Ignorance and Surprise

Ignorance and Surprise PDF Author: Matthias Gross
Publisher: MIT Press
ISBN: 0262265613
Category : Technology & Engineering
Languages : en
Pages : 255

Book Description
The relationship between ignorance and surprise and a conceptual framework for dealing with the unexpected, as seen in ecological design projects. Ignorance and surprise belong together: surprises can make people aware of their own ignorance. And yet, perhaps paradoxically, a surprising event in scientific research—one that defies prediction or risk assessment—is often a window to new and unexpected knowledge.
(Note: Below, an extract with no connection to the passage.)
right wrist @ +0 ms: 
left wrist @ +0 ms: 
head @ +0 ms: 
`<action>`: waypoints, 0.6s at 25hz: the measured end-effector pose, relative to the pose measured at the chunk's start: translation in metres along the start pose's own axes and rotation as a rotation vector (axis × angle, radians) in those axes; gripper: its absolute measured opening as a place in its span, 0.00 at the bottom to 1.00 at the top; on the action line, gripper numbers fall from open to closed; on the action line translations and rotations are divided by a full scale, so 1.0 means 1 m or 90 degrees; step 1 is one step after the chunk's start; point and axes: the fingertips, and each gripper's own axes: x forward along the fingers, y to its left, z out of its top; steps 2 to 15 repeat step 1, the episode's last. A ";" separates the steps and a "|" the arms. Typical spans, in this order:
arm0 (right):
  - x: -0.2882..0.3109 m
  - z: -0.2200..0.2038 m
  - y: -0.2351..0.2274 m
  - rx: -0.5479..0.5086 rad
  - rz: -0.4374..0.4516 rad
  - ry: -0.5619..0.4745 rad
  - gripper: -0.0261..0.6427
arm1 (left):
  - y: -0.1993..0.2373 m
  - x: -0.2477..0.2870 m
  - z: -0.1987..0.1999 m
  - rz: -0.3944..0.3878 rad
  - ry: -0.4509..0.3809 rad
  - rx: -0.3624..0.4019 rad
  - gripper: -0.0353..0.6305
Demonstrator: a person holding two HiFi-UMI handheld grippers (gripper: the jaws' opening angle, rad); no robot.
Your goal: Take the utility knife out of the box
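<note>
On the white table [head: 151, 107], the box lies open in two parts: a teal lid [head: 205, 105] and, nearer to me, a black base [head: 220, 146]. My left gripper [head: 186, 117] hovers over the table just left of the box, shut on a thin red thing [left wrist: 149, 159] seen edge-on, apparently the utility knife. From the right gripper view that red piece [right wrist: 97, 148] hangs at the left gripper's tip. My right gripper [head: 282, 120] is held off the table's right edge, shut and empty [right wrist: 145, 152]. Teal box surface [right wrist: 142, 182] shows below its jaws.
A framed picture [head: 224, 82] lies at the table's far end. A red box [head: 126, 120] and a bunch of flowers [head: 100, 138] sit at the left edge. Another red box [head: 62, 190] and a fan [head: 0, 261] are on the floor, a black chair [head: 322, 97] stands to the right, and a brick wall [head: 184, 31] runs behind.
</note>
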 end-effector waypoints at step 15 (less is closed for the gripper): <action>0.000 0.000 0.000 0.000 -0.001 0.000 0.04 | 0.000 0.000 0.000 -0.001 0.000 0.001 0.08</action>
In this book, Matthias Gross examines the relationship between ignorance and surprise, proposing a conceptual framework for handling the unexpected and offering case studies of ecological design that demonstrate the advantages of allowing for surprises and including ignorance in the design and negotiation processes. Gross draws on classical and contemporary sociological accounts of ignorance and surprise in science and ecology and integrates these with the idea of experiment in society. He develops a notion of how unexpected occurrences can be incorporated into a model of scientific and technological development that includes the experimental handling of surprises. Gross discusses different projects in ecological design, including Chicago's restoration of the shoreline of Lake Michigan and Germany's revitalization of brownfields near Leipzig. These cases show how ignorance and surprise can successfully play out in ecological design projects, and how the acknowledgment of the unknown can become a part of decision making. The appropriation of surprises can lead to robust design strategies. Ecological design, Gross argues, is neither a linear process of master planning nor a process of trial and error but a carefully coordinated process of dealing with unexpected turns by means of experimental practice.